Only destiny and fate know how drastically Hall’s life could’ve changed with the decision. True to Weachter’s prediction, he earned a Division I invitation to the Cavaliers, where he not only earned the publicity that led to his drafting, but also met his fiance Anzel Vilojen, a former member of Virginia’s field hockey squad. Days after the Jets brought him to New York, Hall asked Vilojen to marry him in a successful proposal.

He Has Worked Through a Lot of Adversity

The Jets have added several veterans whom they hope can direct the team through these times of adversity, but the rookie Hall can serve as a strong source of inspiration, even as he enters only his second week of NFL action.

Some experts felt that Hall could’ve been a first-round pick had he entered the draft after his junior campaign. Athlon Sports, for example, had Hall ranked in the top ten of their premature 2020 draft rankings. Hall, however, opted to return for his senior campaign, a year that ended early due to a devastating ankle injury. The injury played a major role in his fall from round one to day three.

But Hall never came to regret his decision to return to Charlottesville. In fact, from the moment the injury happened, the defender was looking to glean the positives out of it.

“I feel like I’m already better from it now, because that’s the thing: When you go through difficult things like that, it really molds your character.

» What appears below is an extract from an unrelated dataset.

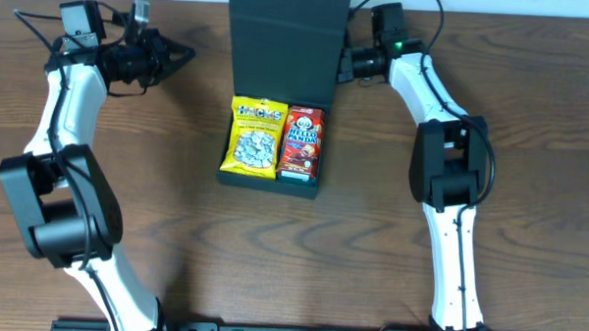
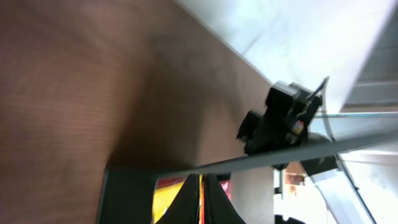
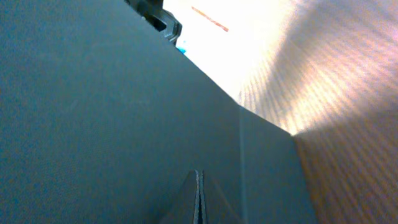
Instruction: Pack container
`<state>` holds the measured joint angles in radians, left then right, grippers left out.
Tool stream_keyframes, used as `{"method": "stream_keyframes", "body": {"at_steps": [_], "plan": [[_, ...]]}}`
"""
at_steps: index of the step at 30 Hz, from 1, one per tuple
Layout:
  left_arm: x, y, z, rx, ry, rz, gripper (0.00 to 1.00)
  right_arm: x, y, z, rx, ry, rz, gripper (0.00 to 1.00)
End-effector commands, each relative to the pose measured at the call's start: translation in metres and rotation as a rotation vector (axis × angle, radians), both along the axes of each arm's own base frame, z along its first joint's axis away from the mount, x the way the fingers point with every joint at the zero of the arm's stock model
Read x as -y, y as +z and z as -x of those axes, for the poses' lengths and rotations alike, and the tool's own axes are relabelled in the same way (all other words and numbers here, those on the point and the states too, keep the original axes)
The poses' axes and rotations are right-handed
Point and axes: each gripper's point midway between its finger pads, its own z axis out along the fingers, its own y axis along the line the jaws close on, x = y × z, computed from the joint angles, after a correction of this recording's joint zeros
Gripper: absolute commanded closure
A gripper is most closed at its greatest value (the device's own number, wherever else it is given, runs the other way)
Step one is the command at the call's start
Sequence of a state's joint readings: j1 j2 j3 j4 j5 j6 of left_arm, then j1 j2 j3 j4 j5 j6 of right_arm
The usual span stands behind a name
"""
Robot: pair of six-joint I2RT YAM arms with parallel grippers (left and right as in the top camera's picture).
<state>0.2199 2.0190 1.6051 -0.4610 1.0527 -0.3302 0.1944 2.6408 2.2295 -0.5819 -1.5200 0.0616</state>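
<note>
The container (image 1: 224, 155) is a dark grey-green box at the table's middle, with its flap lid (image 1: 284, 37) standing up at the back. In it lie a yellow snack packet (image 1: 253, 137) and a red Hello Panda packet (image 1: 301, 139). My left gripper (image 1: 183, 54) is shut and empty, hovering left of the lid and apart from it. In the left wrist view its fingers (image 2: 202, 194) point at the container (image 2: 127, 196). My right gripper (image 1: 342, 64) is shut, its tips at the lid's right side. In the right wrist view its fingers (image 3: 198, 186) rest against the lid's face (image 3: 93, 124).
A teal edge (image 1: 296, 180) shows at the front of the box below the red packet. Brown wooden table (image 1: 156, 200) lies all around. The right arm (image 2: 277, 118) shows beyond the lid in the left wrist view.
</note>
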Motion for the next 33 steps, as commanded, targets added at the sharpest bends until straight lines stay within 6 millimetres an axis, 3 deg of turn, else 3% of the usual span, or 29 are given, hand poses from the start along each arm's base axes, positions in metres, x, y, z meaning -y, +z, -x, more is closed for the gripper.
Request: {"method": "stream_keyframes", "body": {"at_steps": [1, 6, 10, 22, 25, 27, 30, 33], "plan": [[-0.003, 0.015, 0.014, 0.07, -0.039, -0.12, 0.94, -0.01, 0.039, 0.009, 0.056, 0.035, -0.033, 0.99], [0.003, -0.003, 0.062, -0.081, -0.119, -0.22, 0.94, -0.01, 0.04, 0.01, 0.058, 0.035, -0.034, 0.99], [-0.007, -0.018, 0.097, -0.218, -0.149, -0.34, 0.94, -0.01, 0.04, 0.01, 0.058, 0.035, -0.034, 0.99], [-0.002, -0.01, 0.094, -0.17, -0.161, -0.351, 0.94, -0.016, 0.04, 0.013, 0.04, 0.045, -0.026, 0.99], [0.005, -0.011, 0.094, -0.162, -0.184, -0.356, 0.94, -0.018, 0.025, 0.002, 0.032, -0.018, 0.062, 0.99], [0.016, -0.011, 0.096, -0.142, -0.224, -0.372, 0.94, -0.015, 0.004, -0.014, 0.005, -0.119, 0.188, 0.99], [0.031, -0.019, 0.098, -0.144, -0.271, -0.451, 0.94, 0.0, -0.024, -0.039, -0.04, -0.277, 0.365, 0.99], [0.05, -0.025, 0.102, -0.139, -0.325, -0.529, 0.94, 0.018, -0.031, -0.049, -0.051, -0.37, 0.475, 0.98]]}}
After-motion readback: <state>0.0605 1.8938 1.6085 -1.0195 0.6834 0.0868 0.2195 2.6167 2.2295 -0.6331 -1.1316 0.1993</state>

It just creates something in you that wasn’t possible to be developed before, had you not gone through this process,” Hall said, per Jeff White of Virginia’s official athletics site. “Now I’m in a position where I’m becoming a better leader, and I’m developing different gifts that I feel like I’ve had in me but just haven’t come out, like speaking. I’m usually somebody who leads by example. Now, my voice is the only thing I have to help and encourage and communicate.”